Lopatin pampers and indulges himself, but without getting complacent, and when he steps out of his comfort zone, it's always for essential moves, on tiptoe, in an electric car, without causing a fuss.
We find the minimal elements of novelty in the first record (it's a double LP): an unprecedented use of drum machine, functional for digestion in mainstream electronic rotations, a nobility obligation as a leading name of Warp straddling the decades (the latest, opaque, elephantine releases under the Autechre brand should have decreed this); a timid approach to chart-topping black music, so far outside the very white pantone of Lopatin.
Here's No Nightmares, a nocturnal ballad that establishes the alliance with The Weeknd, twin of destiny, diegetic counterpart in the musical commentary to the jewel Uncut Gems, which purrs seductively with a vocoder a reassuring and morbid lullaby. Here, for the first time on the record, Lopatin's voice rises, echoing Roland synth overdubs mimicking a soprano in a swirling ascent: the trademark. If Oldani's sectarianism permits, we would gladly hear it on The Vibe.
And I Don’t Love Me Anymore, a boom bap, a less coherent but no less suggestive episode of the lot, crossing the century to bring the melancholy fire to the 2000s (some say they hear Salem, some even MGMT, some Crystal Castles), only to destabilize with the microtonal dissonances of a memory that distorts, always emotional.
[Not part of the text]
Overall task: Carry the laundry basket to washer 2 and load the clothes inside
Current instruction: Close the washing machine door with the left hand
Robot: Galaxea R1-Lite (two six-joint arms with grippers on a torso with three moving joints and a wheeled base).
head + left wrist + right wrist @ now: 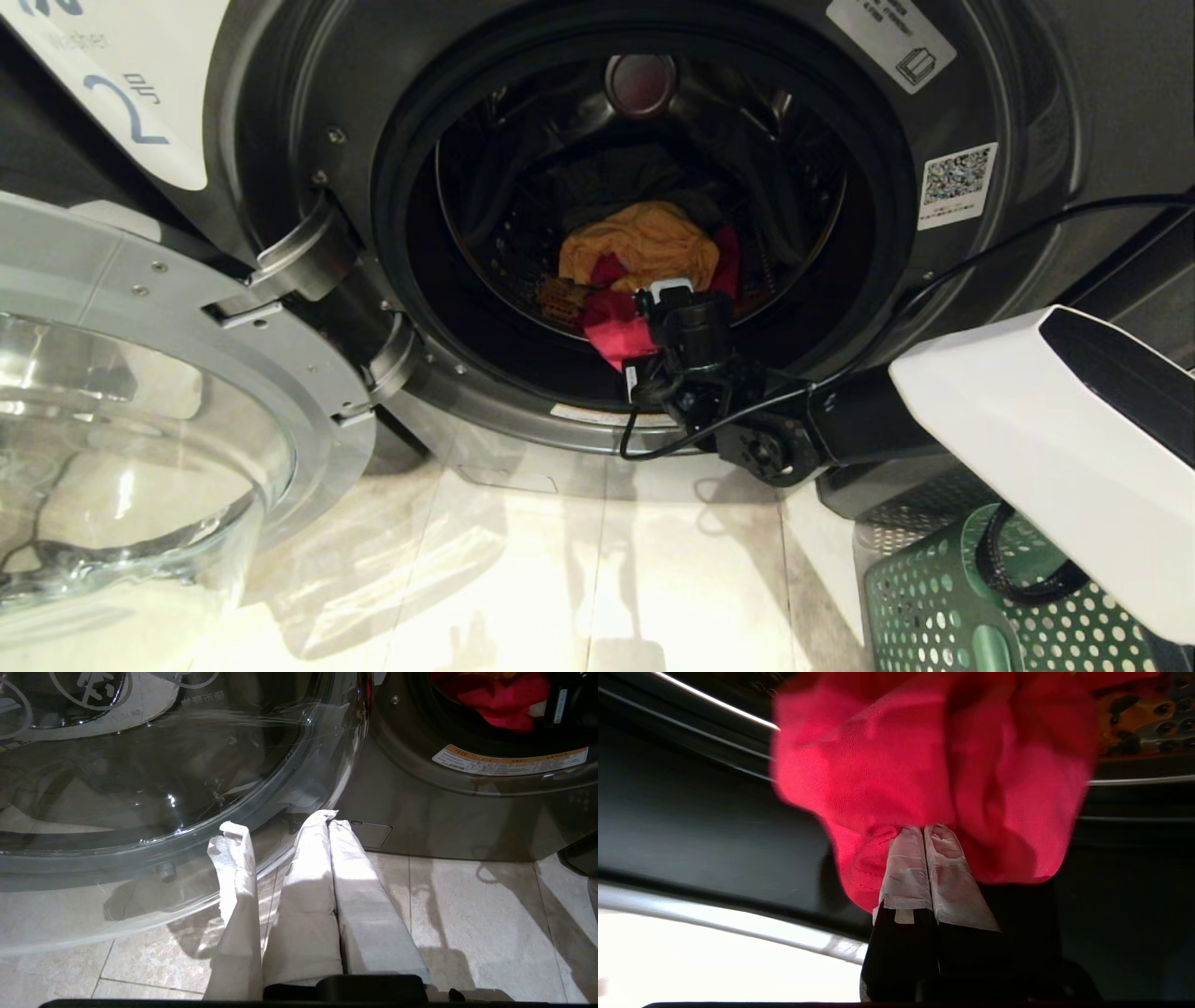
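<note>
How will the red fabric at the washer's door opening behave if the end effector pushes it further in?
Likely floppy: the red fabric sags in folds around the right end effector, shut on it. Probably light, bunching rather than sliding. A trailing edge draped over the door seal could snag.

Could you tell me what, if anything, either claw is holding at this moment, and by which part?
The right claw pinches the pink-red clothes by a lower fold, at washer 2's opening. The left claw is shut on nothing.
</note>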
To temper the unprecedented cues, there are the usual oriental particles, remnants of a never cleared affinity for Sakamoto.
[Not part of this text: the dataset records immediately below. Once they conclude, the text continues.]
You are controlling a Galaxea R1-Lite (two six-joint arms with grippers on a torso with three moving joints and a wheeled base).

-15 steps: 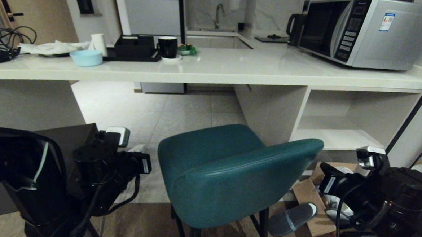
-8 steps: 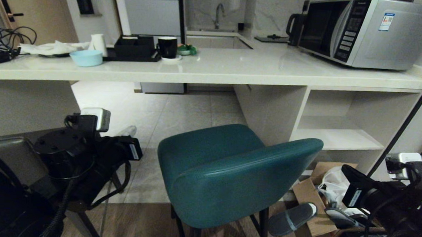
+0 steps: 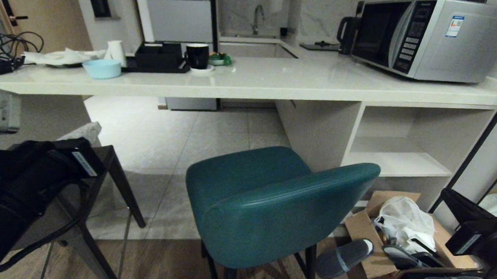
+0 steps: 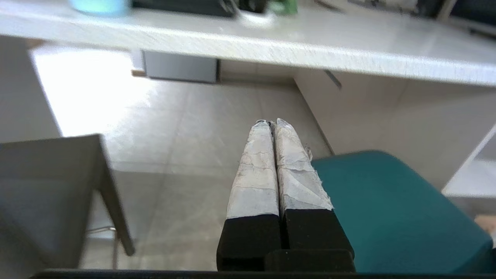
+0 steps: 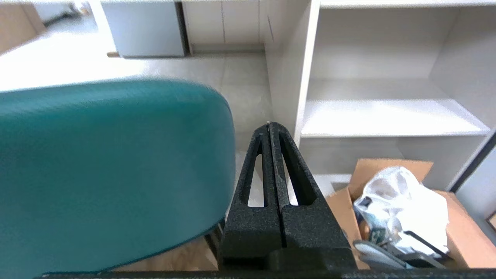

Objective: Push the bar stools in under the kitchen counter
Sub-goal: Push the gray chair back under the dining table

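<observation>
No writing reads clearly from here; the silver microwave (image 3: 432, 36) on the long glossy white stone-look tabletop (image 3: 277, 79) carries a small blue-and-white sticker I cannot make out. The teal bar stool with the rounded curved back (image 3: 270, 204) stands on the floor before the tabletop, its back toward me, not under the slab. My left fingers (image 4: 273, 126), wrapped in pale tape, are clenched empty, just beside its left edge and apart from it. My right fingers (image 5: 270, 126), black, are pressed together empty near its right edge. The dark grey square-seated stool (image 4: 46, 186) stands at my left.
</observation>
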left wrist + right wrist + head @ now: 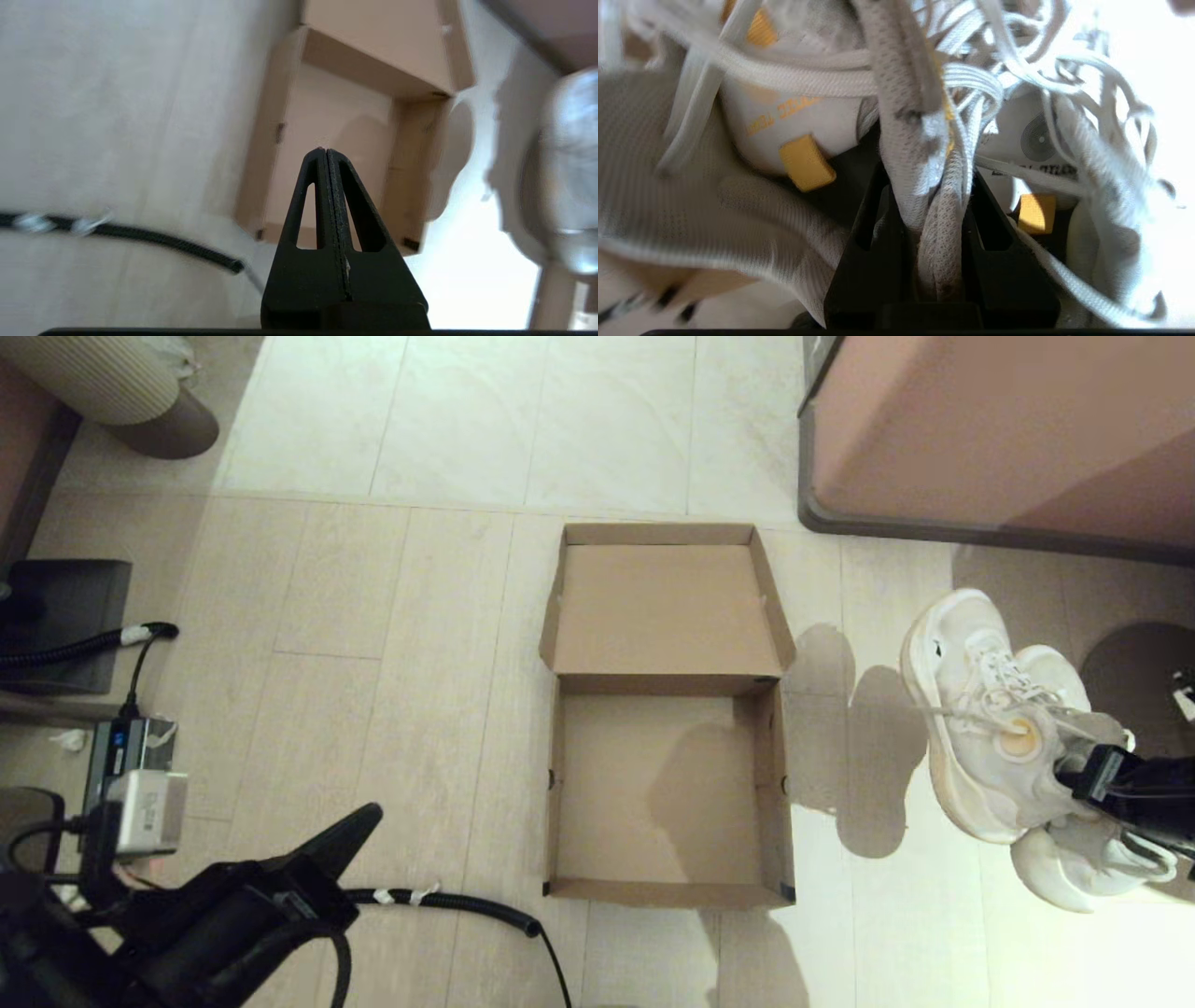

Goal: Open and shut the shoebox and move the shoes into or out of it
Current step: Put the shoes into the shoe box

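Observation:
The brown shoebox lies open on the floor in the middle, its lid flipped back away from me and its inside empty. To its right, the white shoes hang together above the floor, with my right gripper shut on the mesh collars of both. In the right wrist view the pinched fabric fills the jaws, laces and yellow tabs around it. My left gripper is parked low at the front left, shut and empty; in its wrist view the fingertips point toward the shoebox.
A large pinkish-brown cabinet stands at the back right. A black corrugated cable runs along the floor left of the box. A black block and a power adapter lie at the far left.

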### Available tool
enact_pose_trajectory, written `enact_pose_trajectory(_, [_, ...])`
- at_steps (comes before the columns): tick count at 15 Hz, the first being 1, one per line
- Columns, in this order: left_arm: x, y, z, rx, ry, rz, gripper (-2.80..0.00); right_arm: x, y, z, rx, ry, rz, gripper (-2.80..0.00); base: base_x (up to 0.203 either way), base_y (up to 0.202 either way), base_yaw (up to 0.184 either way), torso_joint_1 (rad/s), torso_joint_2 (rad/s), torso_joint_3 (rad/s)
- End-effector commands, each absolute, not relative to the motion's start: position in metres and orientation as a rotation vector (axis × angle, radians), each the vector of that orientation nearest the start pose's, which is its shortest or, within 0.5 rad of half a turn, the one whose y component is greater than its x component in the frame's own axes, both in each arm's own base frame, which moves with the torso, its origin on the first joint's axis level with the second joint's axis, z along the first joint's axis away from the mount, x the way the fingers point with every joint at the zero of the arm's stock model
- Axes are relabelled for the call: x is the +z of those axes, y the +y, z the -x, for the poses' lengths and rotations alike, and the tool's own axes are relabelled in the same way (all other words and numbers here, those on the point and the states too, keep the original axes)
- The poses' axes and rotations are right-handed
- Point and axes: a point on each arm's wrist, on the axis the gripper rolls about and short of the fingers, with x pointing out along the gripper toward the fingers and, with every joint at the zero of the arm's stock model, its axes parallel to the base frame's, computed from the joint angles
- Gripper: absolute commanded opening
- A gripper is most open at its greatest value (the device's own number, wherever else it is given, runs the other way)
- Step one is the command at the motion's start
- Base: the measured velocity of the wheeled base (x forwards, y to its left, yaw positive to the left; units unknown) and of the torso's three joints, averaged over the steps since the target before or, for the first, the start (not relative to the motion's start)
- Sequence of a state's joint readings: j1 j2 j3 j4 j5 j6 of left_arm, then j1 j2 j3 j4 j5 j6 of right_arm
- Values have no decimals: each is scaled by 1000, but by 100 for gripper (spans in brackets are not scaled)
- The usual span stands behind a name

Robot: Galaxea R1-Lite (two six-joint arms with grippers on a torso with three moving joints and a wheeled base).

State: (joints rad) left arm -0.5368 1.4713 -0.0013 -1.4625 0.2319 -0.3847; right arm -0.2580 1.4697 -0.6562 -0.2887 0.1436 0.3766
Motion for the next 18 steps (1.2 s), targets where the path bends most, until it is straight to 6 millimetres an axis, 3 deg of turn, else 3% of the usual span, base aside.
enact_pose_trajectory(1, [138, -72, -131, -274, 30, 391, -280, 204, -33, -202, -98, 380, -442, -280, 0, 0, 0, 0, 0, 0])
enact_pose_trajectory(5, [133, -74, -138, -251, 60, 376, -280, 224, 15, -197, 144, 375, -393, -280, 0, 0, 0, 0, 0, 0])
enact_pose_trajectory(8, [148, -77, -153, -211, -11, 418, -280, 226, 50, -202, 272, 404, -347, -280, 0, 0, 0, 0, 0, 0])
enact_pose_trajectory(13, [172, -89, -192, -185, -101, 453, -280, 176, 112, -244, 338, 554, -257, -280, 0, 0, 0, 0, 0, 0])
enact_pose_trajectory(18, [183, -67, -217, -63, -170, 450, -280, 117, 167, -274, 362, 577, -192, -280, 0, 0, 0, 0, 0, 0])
The style remains more or less unchanged, the poetics of sound fragments to erect angular and crystalline structures intact, heterotopias with waste materials as load-bearing walls. Thus, the inevitable Eccojam sounds as one would expect from yet another variation on the 16bit Sega Genesis theme of sea and dolphins, and the second record, having fulfilled the duties of a lyrical electronic superstar, moves nimbly like Ecco in a sea of deconstructed signifiers: his sea, the usual signifiers, the usual deconstructions. Lost But Never Alone plunges Carpenter's dystopias into depths of epic tackiness as deep as they are (the guitar solo is an eye-patch nugget); Tales From The Trash Stratum resumes the thread of the discourse on the virtuous skit, the skit elevated to song form, to art form; Imago and The Whether Channel feed the lo-fi cult for new generations from the 24h relaxing beat for studying YouTube channel, but warp it with bouts of white noise with ruthless realism, freeing it from any possibility of application; Wave Idea is ambient according to Lopatin: an inaccessible place of cuckoo clocks, singing birds, and flutes, disrupted by electric discharges and unsustainable plastic echoes.
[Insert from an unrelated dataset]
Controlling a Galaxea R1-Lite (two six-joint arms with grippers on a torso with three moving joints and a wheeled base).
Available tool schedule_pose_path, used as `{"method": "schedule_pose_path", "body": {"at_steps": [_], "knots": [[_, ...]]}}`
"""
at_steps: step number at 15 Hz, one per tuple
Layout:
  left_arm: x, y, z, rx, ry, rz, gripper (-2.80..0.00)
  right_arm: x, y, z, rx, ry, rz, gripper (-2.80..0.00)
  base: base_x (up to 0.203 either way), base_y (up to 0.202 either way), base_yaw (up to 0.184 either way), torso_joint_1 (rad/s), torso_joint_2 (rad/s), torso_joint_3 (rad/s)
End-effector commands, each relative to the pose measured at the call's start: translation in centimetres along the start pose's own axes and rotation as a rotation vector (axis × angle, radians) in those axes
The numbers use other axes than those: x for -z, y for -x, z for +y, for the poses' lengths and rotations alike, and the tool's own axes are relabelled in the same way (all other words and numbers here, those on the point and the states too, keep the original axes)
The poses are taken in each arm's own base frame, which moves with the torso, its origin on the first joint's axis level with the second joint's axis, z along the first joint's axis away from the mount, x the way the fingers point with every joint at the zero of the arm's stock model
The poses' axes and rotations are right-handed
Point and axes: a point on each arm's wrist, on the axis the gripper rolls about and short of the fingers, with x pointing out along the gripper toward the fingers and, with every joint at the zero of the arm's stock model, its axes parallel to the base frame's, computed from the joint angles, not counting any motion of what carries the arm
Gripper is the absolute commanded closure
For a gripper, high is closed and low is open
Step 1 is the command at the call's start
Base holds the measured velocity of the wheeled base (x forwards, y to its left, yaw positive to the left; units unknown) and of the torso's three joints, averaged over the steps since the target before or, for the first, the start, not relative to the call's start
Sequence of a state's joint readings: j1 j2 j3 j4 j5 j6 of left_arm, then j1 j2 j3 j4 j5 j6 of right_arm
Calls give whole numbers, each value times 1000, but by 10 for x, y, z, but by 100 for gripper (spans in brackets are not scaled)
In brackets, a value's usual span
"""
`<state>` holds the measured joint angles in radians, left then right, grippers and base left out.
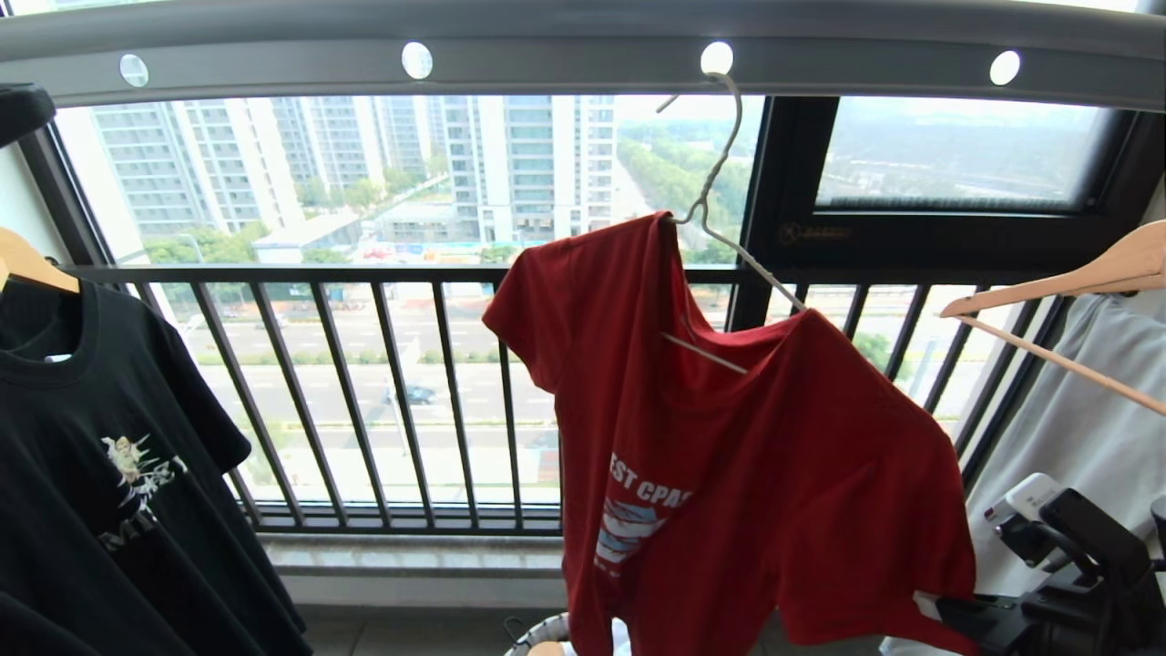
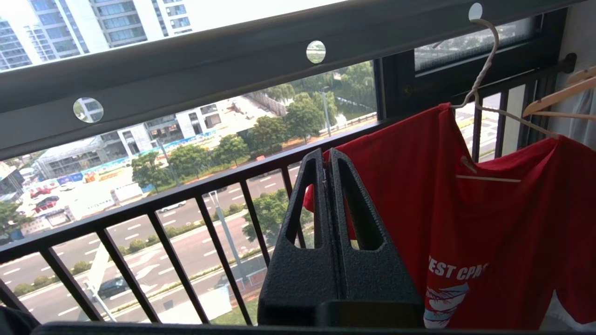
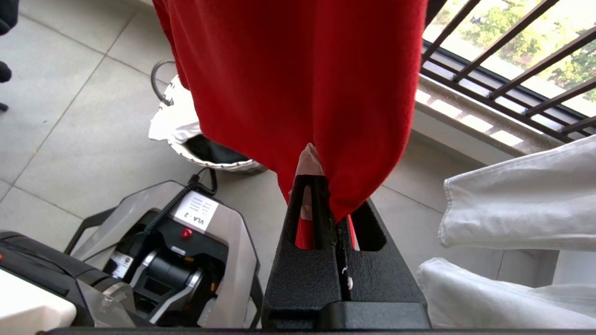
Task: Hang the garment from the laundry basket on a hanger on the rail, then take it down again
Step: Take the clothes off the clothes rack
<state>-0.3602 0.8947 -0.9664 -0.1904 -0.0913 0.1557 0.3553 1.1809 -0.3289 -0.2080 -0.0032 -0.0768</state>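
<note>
The red garment (image 1: 756, 456) hangs crookedly on the thin wire hanger (image 1: 729, 155), bunched toward one shoulder. The hanger's hook sits in a hole of the grey rail (image 1: 565, 64). My right gripper (image 3: 326, 195) is low at the garment's lower hem and shut on a fold of the red cloth; in the head view it shows at the bottom right (image 1: 929, 609). My left gripper (image 2: 327, 156) is raised and shut with nothing in it, close to the garment's sleeve (image 2: 400, 167) and below the rail (image 2: 209, 70). The laundry basket (image 3: 209, 158) stands on the floor under the garment.
A black printed T-shirt (image 1: 100, 456) hangs at the left. A pale shirt (image 1: 1084, 401) on a wooden hanger (image 1: 1075, 273) hangs at the right, close to my right arm. The black window railing (image 1: 364, 273) runs behind. My own base (image 3: 163, 246) is on the floor.
</note>
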Motion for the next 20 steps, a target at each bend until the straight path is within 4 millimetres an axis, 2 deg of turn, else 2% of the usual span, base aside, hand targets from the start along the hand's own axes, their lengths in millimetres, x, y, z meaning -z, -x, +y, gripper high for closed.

For Magic OPN, the narrative pretext is an analog radio listening session, with its interferences, its jingles, the application of sound to power. An expedient as old as End Of The Century, which Lopatin reworks with a play of reality levels and focalizations that reposition the listener and the radio with a cubist touch: one will realize they have listened simultaneously to the transmission, the production, the sound context that contains the transmission, what contains the production, and have barely noticed the shifts from point to point in the universe, so subtle and refined is the delocalizing technique, now customary.
A record of confirmation rather than transition. Without the nervous peaks of Garden Of Delete, without the shocks of R Plus Seven (but the porngenesis of the pandemic in the video of Long Road Home is noted), or the virtuosity of Age Of, but with a pop sensitivity in potential that arouses curiosity for the future.